Vamos por parte. Es necesario explicar por qué hasta hace muy poco tiempo atrás tantos colegas pensaban que el tipo de cambio no estaba tan desalineado. La razón es simple. No es correcto mirar el tipo de cambio real promedio para la señal de largo plazo de la economía chilena. Esa medida está distorsionada pues es un promedio entre el tipo de cambio de los sectores que tienen un altísimo tipo de cambio real (minero y otros commodities) y aquellos sectores transables que en el margen son sustentables en el largo plazo, que están adecuadamente invirtiendo para proveer el mercado mundial, pero que en la actual situación son transitoriamente inviables. Se requiere proveer al mercado de mayor análisis respecto a lo inconveniente del actual nivel, y se requiere intervenir con energía en una situación de desalineamiento excesivo como el actual.

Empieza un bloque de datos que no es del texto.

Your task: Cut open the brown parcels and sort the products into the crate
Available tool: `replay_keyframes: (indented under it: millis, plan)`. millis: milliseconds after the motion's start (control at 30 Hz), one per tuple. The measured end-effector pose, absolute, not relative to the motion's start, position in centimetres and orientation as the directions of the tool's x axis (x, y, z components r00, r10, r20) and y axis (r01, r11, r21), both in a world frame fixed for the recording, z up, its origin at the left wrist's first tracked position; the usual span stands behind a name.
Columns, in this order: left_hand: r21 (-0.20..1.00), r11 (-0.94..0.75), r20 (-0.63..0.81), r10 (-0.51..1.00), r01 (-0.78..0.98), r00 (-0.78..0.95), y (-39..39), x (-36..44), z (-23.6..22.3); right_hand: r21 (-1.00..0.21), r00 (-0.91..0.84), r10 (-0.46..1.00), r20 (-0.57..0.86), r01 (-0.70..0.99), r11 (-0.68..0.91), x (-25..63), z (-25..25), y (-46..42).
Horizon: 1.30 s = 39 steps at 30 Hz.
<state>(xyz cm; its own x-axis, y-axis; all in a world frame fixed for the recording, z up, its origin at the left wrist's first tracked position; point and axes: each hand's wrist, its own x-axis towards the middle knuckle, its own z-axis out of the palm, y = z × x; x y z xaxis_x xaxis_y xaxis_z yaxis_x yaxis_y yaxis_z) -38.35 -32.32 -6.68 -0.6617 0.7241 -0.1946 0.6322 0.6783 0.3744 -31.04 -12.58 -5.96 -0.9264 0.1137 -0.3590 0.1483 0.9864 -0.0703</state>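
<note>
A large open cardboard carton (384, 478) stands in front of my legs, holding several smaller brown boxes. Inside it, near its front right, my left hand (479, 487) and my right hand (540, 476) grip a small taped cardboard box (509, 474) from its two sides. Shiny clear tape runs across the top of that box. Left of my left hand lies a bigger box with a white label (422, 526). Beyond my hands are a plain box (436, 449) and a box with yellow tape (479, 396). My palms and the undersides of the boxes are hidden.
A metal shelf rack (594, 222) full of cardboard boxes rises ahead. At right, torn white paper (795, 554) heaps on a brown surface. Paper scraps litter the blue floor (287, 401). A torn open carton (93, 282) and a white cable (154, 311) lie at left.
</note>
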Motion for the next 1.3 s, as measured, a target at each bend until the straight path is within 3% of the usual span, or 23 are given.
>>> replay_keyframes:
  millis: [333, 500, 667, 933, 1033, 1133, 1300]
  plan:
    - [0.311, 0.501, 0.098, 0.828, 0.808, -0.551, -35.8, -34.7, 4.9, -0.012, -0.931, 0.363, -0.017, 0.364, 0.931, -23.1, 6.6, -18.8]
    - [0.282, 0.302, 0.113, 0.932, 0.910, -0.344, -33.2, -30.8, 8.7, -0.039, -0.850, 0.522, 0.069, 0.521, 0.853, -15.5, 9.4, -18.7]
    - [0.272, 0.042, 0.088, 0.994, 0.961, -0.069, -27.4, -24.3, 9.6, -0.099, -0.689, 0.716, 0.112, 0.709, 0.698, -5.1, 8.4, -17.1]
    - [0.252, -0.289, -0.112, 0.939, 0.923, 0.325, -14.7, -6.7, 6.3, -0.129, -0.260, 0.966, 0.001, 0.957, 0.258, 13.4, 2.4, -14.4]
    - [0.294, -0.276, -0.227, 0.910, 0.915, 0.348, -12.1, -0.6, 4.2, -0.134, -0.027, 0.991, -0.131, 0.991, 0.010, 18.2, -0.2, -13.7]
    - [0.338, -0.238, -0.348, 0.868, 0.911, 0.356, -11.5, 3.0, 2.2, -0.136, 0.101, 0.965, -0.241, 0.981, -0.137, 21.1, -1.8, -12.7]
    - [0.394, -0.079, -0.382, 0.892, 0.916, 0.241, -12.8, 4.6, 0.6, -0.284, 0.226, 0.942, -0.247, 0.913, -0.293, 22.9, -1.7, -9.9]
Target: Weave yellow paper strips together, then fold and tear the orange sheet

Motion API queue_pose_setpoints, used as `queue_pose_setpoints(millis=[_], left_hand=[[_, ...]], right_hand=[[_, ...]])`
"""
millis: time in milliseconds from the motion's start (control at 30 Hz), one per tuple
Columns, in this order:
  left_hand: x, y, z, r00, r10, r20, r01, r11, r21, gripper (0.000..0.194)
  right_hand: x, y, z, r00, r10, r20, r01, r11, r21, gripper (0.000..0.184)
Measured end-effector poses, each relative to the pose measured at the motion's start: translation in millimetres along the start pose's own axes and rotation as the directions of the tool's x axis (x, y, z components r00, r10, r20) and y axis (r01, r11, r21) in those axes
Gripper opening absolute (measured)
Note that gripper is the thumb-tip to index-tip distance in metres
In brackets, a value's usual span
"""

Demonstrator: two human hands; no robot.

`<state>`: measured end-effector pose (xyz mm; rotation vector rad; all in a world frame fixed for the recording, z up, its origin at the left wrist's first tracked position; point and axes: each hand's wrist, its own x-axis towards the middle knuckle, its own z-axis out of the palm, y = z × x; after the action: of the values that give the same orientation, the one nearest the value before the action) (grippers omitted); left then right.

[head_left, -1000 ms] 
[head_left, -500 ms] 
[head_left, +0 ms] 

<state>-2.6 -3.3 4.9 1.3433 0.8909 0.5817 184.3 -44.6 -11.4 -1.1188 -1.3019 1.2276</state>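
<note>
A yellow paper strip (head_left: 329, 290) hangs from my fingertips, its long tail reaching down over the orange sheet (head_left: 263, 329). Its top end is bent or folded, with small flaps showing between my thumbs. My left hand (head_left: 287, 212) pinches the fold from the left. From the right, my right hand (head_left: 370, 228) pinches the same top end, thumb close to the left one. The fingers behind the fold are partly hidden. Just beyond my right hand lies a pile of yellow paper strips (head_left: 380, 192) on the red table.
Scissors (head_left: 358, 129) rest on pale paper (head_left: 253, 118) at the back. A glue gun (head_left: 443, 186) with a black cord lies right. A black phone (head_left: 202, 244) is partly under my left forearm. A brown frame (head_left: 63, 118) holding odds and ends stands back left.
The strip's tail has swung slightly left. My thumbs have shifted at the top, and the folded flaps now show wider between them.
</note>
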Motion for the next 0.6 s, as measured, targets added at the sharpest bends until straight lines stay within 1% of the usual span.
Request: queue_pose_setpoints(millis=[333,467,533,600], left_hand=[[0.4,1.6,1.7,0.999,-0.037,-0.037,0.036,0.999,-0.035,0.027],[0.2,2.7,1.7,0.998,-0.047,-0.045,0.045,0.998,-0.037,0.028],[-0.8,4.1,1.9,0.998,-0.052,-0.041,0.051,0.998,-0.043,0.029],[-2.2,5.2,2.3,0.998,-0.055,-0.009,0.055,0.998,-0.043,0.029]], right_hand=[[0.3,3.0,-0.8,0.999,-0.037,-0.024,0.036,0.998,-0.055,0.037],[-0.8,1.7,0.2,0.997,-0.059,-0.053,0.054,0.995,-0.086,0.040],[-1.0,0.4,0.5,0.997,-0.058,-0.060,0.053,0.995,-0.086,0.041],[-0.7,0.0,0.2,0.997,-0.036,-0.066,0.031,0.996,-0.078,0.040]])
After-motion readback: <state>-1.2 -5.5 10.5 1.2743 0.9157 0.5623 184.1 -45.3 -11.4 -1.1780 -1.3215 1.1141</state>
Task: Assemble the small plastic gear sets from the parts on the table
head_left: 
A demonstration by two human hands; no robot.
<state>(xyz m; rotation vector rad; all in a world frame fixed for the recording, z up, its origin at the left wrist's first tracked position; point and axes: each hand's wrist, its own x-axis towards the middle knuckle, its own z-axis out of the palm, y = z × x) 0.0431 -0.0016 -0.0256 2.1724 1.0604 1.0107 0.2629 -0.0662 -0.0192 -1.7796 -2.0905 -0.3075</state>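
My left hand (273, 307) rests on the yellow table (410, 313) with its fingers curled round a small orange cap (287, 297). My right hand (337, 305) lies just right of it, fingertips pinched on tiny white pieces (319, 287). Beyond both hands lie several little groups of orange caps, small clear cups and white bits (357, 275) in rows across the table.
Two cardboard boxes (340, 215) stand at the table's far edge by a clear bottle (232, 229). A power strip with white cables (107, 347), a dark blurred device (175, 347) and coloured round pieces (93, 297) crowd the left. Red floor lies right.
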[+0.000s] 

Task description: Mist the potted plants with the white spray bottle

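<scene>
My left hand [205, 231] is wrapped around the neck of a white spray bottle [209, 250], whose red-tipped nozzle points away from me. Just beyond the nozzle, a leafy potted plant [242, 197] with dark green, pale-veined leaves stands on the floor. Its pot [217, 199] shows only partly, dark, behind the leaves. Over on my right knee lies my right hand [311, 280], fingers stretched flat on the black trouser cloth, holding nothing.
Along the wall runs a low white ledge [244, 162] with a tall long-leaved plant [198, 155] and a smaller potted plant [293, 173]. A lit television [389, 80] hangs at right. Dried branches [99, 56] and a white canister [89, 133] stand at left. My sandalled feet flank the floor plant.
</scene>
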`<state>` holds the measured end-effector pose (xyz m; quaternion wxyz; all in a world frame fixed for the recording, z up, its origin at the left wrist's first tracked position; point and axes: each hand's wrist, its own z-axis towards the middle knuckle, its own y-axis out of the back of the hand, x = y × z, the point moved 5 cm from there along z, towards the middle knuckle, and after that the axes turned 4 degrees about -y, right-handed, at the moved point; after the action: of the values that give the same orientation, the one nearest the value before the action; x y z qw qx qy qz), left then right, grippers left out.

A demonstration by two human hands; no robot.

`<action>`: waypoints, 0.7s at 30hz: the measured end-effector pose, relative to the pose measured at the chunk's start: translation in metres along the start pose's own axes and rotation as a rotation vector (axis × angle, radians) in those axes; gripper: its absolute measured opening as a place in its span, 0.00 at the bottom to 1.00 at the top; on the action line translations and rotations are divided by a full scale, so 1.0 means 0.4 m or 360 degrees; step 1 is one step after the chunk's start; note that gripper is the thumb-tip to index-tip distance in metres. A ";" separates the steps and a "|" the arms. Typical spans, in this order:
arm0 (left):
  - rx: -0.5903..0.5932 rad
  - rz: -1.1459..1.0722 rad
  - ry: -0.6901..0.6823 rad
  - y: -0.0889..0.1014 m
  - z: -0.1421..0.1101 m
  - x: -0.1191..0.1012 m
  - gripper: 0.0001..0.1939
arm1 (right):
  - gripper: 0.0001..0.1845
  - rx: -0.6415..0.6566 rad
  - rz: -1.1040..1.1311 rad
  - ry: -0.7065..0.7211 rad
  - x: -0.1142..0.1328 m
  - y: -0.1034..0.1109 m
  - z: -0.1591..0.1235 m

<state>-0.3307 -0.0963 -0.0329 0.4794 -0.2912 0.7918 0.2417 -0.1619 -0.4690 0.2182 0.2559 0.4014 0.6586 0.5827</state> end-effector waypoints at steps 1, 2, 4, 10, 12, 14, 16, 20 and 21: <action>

A diferencia de lo que ocurría un par de décadas atrás, la intervención en el mercado cambiario no tiene nada que ver con la inflación. Cuando no hay mercado financiero profundo la intervención causa inflación. No es el caso de Chile. Tanto el Banco Central como el Ministerio de Hacienda pueden intervenir. De hecho en los países en desarrollo es el Tesoro público el que lo hace. Lo que se requiere es la colocación de papeles en pesos o unidades de fomento, que escasean enormemente, y retirar los dólares que sobran. La combinación actual de pesos y dólares no es deseable por el mercado como portafolio para mantener la riqueza y eso hace que el peso escale como la espuma. El Banco Central y el Tesoro son los únicos emisores a costo soberano de los pesos chilenos que escasean en el mercado. Se valora el anuncio del Ministerio de Hacienda de que se colocarán US$ 1.200 millones de papeles en unidades de fomento. Quien sabe donde estaría el peso sin ese anuncio y sin la creación de los fondos en dólares en el exterior. Mayor información respecto a las operaciones cambiarias del Fisco es un complemento a los avances en materia de los fondos en el exterior. Por otra parte, el mercado le ha tomado el pulso al nuevo Consejo del instituto emisor. Se conoce la aversión del actual Presidente a la intervención cambiaria desde su tiempo en la Vicepresidencia. Es necesario que el nuevo Consejo sorprenda al mercado y anuncie la colocación de un importante monto de papeles en pesos, retirando dólares. Antes que las ideas añejas se tomen la agenda y se busque refugio en encajes o controles de capitales, es necesario una enérgica intervención coordinada de Hacienda y el Banco Central.